Learn collect() Gathering Stream Elements into a Collection | Terminal Operations in the Stream API

You are already familiar with terminal operations and have even used them in previous examples and exercises. Now it's time to take a closer look at how they work. First up is the collect() method, which is one of the key terminal operations in Stream API.

The collect() Method

It is one of the most powerful tools when working with streams, allowing us to accumulate results into a List, Set, or Map, as well as perform complex groupings and statistical calculations.

There are two implementations of the collect() method—let's explore both.

Using collect() with Functional Interfaces

The collect() method in Stream API can be used with three functional interfaces to give full control over data collection:

Supplier<R> supplier – creates an empty collection (R) where elements will be stored. For example, ArrayList::new initializes a new list;
BiConsumer<R, ? super T> accumulator – adds stream elements (T) to the collection (R). For instance, List::add appends items to a list;
BiConsumer<R, R> combiner – merges two collections when parallel processing is used. For example, List::addAll combines lists into one.

All three components work together to provide flexibility in data collection. First, the supplier creates an empty collection that will be used to accumulate elements from the stream. Then, the accumulator adds each element as the stream processes them. This flow remains straightforward in a sequential stream.

However, when working with parallel streams (parallelStream()), things get more complex.

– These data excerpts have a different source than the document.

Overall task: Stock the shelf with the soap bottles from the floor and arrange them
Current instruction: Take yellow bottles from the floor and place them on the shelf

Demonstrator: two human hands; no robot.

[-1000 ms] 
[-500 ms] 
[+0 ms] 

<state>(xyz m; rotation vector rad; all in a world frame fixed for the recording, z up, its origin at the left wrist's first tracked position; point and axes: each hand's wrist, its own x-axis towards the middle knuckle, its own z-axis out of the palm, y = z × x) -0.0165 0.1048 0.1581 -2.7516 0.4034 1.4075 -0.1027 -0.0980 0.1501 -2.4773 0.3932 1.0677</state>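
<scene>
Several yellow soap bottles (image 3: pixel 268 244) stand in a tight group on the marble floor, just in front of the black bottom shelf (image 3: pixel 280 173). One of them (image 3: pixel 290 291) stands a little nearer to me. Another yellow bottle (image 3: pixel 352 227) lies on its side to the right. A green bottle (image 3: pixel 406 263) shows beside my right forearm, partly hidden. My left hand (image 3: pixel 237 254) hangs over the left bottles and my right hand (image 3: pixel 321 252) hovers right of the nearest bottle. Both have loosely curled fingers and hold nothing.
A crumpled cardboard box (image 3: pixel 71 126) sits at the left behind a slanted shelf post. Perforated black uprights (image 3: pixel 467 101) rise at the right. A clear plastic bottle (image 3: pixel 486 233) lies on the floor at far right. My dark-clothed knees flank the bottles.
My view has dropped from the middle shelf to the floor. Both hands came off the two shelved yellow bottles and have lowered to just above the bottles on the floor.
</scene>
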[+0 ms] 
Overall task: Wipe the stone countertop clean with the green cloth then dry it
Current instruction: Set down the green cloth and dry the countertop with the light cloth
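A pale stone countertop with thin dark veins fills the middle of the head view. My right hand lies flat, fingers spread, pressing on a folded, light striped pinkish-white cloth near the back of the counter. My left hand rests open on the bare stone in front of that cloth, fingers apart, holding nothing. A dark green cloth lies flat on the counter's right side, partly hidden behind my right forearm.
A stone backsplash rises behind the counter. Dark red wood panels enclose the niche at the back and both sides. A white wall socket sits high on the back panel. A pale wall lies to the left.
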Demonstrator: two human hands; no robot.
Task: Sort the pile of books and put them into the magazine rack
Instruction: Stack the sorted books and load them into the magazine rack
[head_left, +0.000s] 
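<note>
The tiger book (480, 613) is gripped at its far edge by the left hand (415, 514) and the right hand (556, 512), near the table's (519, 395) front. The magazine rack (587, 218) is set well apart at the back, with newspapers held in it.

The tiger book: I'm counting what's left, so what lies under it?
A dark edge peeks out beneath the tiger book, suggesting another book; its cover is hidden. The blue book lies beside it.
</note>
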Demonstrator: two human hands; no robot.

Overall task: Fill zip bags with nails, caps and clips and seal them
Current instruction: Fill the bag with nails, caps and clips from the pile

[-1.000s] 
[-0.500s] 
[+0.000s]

The data processing is split across multiple threads, with each thread creating its own separate collection. Once the processing is complete, these individual collections need to be merged into a single result. This is where the combiner comes in, efficiently combining the separate parts into one unified collection.

Practical Example

You work for an online store and have a list of products. Your task is to collect only the products that cost more than $500 using the collect() method with three parameters.

Main.java


              12345678910111213141516171819202122232425262728293031323334353637383940414243444546474849505152
            
package com.example;

import java.util.ArrayList;
import java.util.List;

public class Main {
    public static void main(String[] args) {
        // Initial list of products
        List<Product> productList = List.of(
                new Product("Laptop", 1200.99),
                new Product("Phone", 599.49),
                new Product("Headphones", 199.99),
                new Product("Monitor", 299.99),
                new Product("Tablet", 699.99)
        );

        // Filtering and collecting products over $500 using `collect()`
        List<Product> expensiveProducts = productList.parallelStream()
                .filter(product -> product.getPrice() > 500) // Keep only expensive products
                .collect(
                        ArrayList::new,                      // Create a new list
                        (list, product) -> list.add(product), // Add each product to the list
                        ArrayList::addAll                     // Merge lists (if the stream is parallel)
                );

        // Print the result
        System.out.print("Products over $500: " + expensiveProducts);
    }
}

class Product {
    private String name;
    private double price;

    Product(String name, double price) {
        this.name = name;
        this.price = price;
    }

    public String getName() {
        return name;
    }

    public double getPrice() {
        return price;
    }

    @Override
    public String toString() {
        return name + " ($" + price + ")";
    }
}

The collect() method takes three arguments, each defining a different step in collecting elements into a list:

ArrayList::new (Supplier) → creates an empty ArrayList<Product> to store the results;
(list, product) -> list.add(product) (BiConsumer) → adds each Product to the list if it meets the filter condition (price > 500);
ArrayList::addAll (BiConsumer) → merges multiple lists when using parallel streams, ensuring all filtered products are combined into a single list.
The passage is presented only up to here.